Structured support vector machine

The structured support vector machine is a machine learning algorithm and generalizes the Support Vector Machine (SVM) classifier. Whereas the SVM classifier support binary classification, multiclass classification and regression, the structured SVM allows training of a classifier for general structured output labels.

As an example, a sample instance might be a natural language sentence, and the output label is a an annotated parse tree. Training a classifier consists of showing pairs of correct sample and output label pairs. After training, the structured SVM model allows one to predict for new sample instances the corresponding output label; that is, given a natural language sentence, the classifier can produce the most likely parse tree.

For a set of $\ell$ training instances $({\boldsymbol {x}}_{n},y_{n})\in {\mathcal {X}}\times {\mathcal {Y}}$ , $n=1,\dots ,\ell$ from a sample space ${\mathcal {X}}$ and label space ${\mathcal {Y}}$ , the structured SVM minimizes the following regularized risk function.

{\underset {\boldsymbol {w}}{\min }}\quad \|{\boldsymbol {w}}\|^{2}+C\sum _{n=1}^{\ell }{\underset {y\in {\mathcal {Y}}}{\max }}\left(\Delta (y_{n},y)+{\boldsymbol {w}}'\Psi ({\boldsymbol {x}}_{n},y)-{\boldsymbol {w}}'\Psi ({\boldsymbol {x}}_{n},y_{n})\right)

The function is convex in ${\boldsymbol {w}}$ because the maximum of an set of affine functions is convex. The function $\Delta (y_{n},y)$ measures a distance in label space and is an arbitrary function (not necessarily a metric) satisfying $\Delta (y,z)\geq 0,\Delta (y,z)=\Delta (z,y),\Delta (y,y)=0\forall y,z\in {\mathcal {Y}}$ .

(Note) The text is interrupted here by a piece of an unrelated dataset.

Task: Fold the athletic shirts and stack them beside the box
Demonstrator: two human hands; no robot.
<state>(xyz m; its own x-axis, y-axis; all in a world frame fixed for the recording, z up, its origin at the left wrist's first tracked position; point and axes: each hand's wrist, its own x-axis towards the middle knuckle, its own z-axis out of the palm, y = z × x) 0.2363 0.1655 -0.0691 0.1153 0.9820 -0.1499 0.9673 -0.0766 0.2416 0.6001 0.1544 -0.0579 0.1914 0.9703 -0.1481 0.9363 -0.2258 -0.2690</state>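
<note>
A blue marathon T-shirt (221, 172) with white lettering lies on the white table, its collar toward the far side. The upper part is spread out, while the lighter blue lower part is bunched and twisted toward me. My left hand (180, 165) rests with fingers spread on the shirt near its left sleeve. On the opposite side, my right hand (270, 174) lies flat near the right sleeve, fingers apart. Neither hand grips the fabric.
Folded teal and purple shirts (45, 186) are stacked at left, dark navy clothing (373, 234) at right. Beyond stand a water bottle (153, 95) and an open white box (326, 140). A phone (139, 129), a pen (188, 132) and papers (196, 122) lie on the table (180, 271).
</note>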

Because the regularized risk function above is non-differentiable, therefore it is often reformulated in terms of a quadratic program by introducing one slack variables $\xi _{n}$ for each sample, each representing the value of the maximum. The standard structured SVM primal formulation is given as follows.

{\begin{array}{cl}{\underset {{\boldsymbol {w}},{\boldsymbol {\xi }}}{\min }}&\|{\boldsymbol {w}}\|^{2}+C\sum _{n=1}^{\ell }\xi _{n}\\{\textrm {sb.t.}}&{\boldsymbol {w}}'\Psi ({\boldsymbol {x}}_{n},y_{n})-{\boldsymbol {w}}'\Psi ({\boldsymbol {x}}_{n},y)+\xi _{n}\geq \Delta (y_{n},y),\qquad n=1,\dots ,\ell ,\quad \forall y\in {\mathcal {Y}},\\&\xi _{n}\geq 0,\qquad n=1,\dots ,\ell .\end{array}}